Let me clear up some smaller details as well. Generally, there's no need to use a VPN on your host machine AND your guest machine, (although it wouldn't "hurt" if you did). When you connect your host machine to a VPN, your guest will usually use this interface either by NAT or bridged adapter. There are special instances where this isn't the case, but they're rare. I would also recommend here configuring all of your IP traffic manually to go through your VPN to avoid DNS Leaks or another, unrelated service reaching outside of your VPN and exposing you.
Tor is a type of proxy service as it is, so you don't need VPN AND a proxy AND Tor necessarily. When you connect to tor, there is an option to connect to a proxy service, and this is where you want to configure it to your proxy if you'd rather use that than the standard Tor network configuration. I can say anecdotally most people I know in the Western hemisphere are better off using the built-in Tor network rather than a proxy service, but that's purely anecdotal. It comes down to trust - do you trust your proxy service more or less than a Tor exit node?
Some other, smaller tips for anonymity:
- Don't maximize your Tor window while browsing. Ever.
- All anonymous software is based on trust. How well do you trust your VPN log policy, proxy policy, Tor exit nodes, Tails image, etc? Make sure you research ALL of it, run your checksums when downloading info, etc.
- Anonymity is laborious and painstaking. Security/Privacy comes at the cost of convenience. If you get sloppy, you lose anonymity.
- Never use your VM for anything other than your anonymous private browsing, and never use anonymous private browsing without your disposable VM. Check out "browser fingerprinting" and tracking to understand better for this and the next point:
- Don't use Tor on your "daily driver" OS. It's too tempting to just hop on without the precautions because "I won't be doing anything risky."
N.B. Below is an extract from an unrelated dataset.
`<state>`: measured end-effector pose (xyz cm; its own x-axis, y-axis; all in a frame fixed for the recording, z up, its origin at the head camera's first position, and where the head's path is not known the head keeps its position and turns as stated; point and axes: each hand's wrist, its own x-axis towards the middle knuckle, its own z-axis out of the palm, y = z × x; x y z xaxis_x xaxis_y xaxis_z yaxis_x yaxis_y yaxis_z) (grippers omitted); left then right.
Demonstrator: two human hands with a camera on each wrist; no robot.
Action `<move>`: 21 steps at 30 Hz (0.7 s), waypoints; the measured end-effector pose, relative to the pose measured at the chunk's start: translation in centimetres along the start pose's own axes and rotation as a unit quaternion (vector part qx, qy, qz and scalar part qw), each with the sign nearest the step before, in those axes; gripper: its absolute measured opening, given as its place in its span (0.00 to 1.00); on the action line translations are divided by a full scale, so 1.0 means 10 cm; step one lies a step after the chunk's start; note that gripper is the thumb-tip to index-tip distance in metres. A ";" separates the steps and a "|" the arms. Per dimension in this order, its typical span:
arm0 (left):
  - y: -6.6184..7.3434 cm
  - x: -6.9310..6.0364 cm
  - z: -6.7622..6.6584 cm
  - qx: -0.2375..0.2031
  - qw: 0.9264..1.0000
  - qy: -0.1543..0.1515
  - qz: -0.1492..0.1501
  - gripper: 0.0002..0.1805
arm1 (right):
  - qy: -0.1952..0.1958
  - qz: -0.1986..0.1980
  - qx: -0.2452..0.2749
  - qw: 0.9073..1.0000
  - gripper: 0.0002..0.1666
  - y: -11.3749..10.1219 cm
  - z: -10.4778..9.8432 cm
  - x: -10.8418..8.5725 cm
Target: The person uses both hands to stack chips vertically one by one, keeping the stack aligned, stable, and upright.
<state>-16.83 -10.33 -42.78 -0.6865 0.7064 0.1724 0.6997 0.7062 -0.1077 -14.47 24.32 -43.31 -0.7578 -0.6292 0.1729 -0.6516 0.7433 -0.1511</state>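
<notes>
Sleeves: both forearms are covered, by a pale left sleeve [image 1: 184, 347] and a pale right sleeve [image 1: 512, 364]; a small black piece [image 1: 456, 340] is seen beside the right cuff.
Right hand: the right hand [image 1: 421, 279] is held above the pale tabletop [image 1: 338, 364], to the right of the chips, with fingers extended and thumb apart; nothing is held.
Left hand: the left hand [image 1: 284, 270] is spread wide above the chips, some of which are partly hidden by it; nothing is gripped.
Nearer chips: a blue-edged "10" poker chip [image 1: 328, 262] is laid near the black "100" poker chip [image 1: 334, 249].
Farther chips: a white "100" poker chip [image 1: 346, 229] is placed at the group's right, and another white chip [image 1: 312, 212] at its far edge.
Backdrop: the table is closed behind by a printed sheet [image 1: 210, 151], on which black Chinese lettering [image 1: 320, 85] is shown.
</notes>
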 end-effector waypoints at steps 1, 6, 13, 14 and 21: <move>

- Never use your CC. Always pay it bitcoin (this is another question outside of this scope, but bitcoin can usually be tracked and is rarely truly anonymous as well - again, security costs convenience).
- Ensure your VPN and proxy services are paid in bitcoin and registered with a fake email. Cards can be traced.
- Where/when you set up the email and VPN, use another VPN for that because the IP in use during account creation for these 2 can also be tracked. Use a free proxy service to create fake email and VPN accounts instead.
- True, 100% anonymity is nearly impossible because exit nodes can always be tracked. They usually are not, but they can be.
- Protect against WebRTC leaks
EDIT: I have never used it before, but Whonix offers another secure method of anonymity. It probably deserves more than a footnote but the link is there for more reading if you choose.